Mon discours hyper-moralisateur la laisse bouche bée, mais s'il me permet d'obtenir le poste, je suis prête à utiliser toute la salive nécessaire pour la convaincre. Au bout de quelques secondes ses lèvres roses pulpeuses s'étirent et son visage s'illumine.


— Tu as parfaitement raison ! Papa pense qu'il ne s'intéressera jamais à moi si je ne lui prouve pas de quoi je suis capable au boulot, mais je n'en ai pas besoin. J'ai plein d'autres cordes à mon arc, proclame-t-elle, un sourire en coin.


Lydia m'offre un clin d'œil et sa chevelure blonde fait volte-face. Je rentre chez moi le cœur léger, j'ai obtenu le poste que je voulais.


Installée à l'intérieur du bar entre Mike, mon futur collègue et James, mon futur chef, je sens que je me suis déjà fait des ennemies. Charlie assise en face de moi pour son plus grand regret me dévisage avec envie et elle n'est pas la seule. Pourtant elle est entourée d'Edouard et de Marc. Seulement James est le numéro un du trio.


Je n'ai pas fait exprès de me retrouver à cette place, James me l'a proposée et incapable de refuser, j'ai accepté quand j'aurais préféré des milliers de fois me retrouver en bout de table, seule. Maintenant me voilà obligée de participer à la conversation et c'est épuisant. Je n'écoute plus qu'à moitié et mes yeux voguent dans ce bar si inhabituel.


Déjà, il faut voir où il se trouve, en toute franchise, sans le connaître, les chances de s'aventurer dans une ruelle aussi flippante et éloignée de l'artère principale sont minces. En revanche, une fois devant, l'endroit dégage un vrai charme avec ses grandes baies vitrées et les plantes vertes qui décore la devanture. La charpente et les meubles en bois apportent un côté très chaleureux à la salle et la décoration simple, mais efficace harmonise l'ensemble.


Les petites touches en préparation de Noël réchauffe mon cœur. Mes yeux suivent les guirlandes lumineuses imbriquées dans des chemins de houx longeant les poutres et les piliers, s'arrêtent sur des boules rouges décorées par des motifs dorés d'étoiles et butent sur les chaussettes en laine accrochées à la massive cheminée en pierre à l'autre bout de la salle.


Le barman, un homme serviable et aimable, allume des bougies pour de nouveaux clients.
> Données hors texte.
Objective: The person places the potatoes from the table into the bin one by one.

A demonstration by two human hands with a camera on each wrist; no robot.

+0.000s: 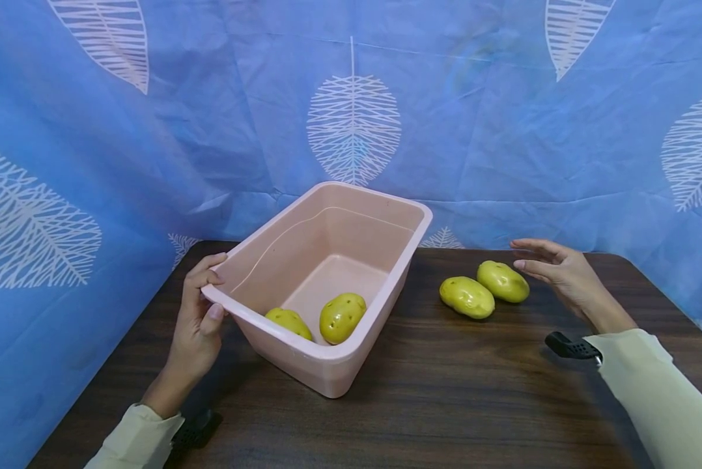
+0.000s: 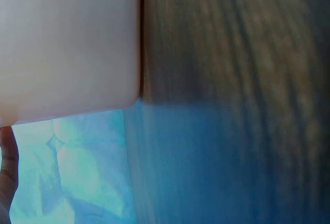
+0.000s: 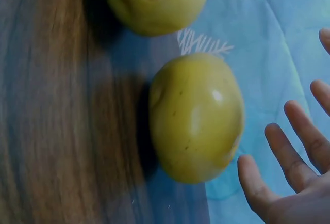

Il tient l'établissement seul et ce dernier ne désemplit pas, toutes les tables sont prises. Il doit crouler sous le travail. C'est James qui a choisi ce lieu, qui est à priori très connu pour sa carte de vins. Selon ses dires, les meilleures bouteilles au monde sont entreposées dans la cave à la taille impressionnante. Il l'a visité quelque fois et adore se balader entre les étagères débordant de bouteilles, un verre à la main et en compagnie du gérant qui est devenu son ami.


La soirée bat son plein, tout le monde discute et boit dans une ambiance assez détendue qui ferait presque oublier que nous sommes au travail. Les autres filles ont toutes activé leur mode Chasse, et James est leur proie numéro une, Édouard la seconde et Marc arrive en troisième position. Qui aurait cru que ce grand blond termine dernier ?


Honnêtement, je ne sais pas comment mon futur chef fait pour supporter toute cette attention intéressée. Mais bon, comme à la cantine, il reste impassible et toujours adorable. N'importe quelle femme au monde craquerait pour son regard si ténébreux, moi comprise.


Si Charlie parle beaucoup, elle boit aussi beaucoup. Cette fille est ingérable et une vraie ivrogne. Elle enchaîne les verres de bière épicée les uns après les autres et se montre intarissable.


— Alors, Mike, comme ça tu es le cousin de James ? hurle-t-elle, en écrasant sa pinte contre la table.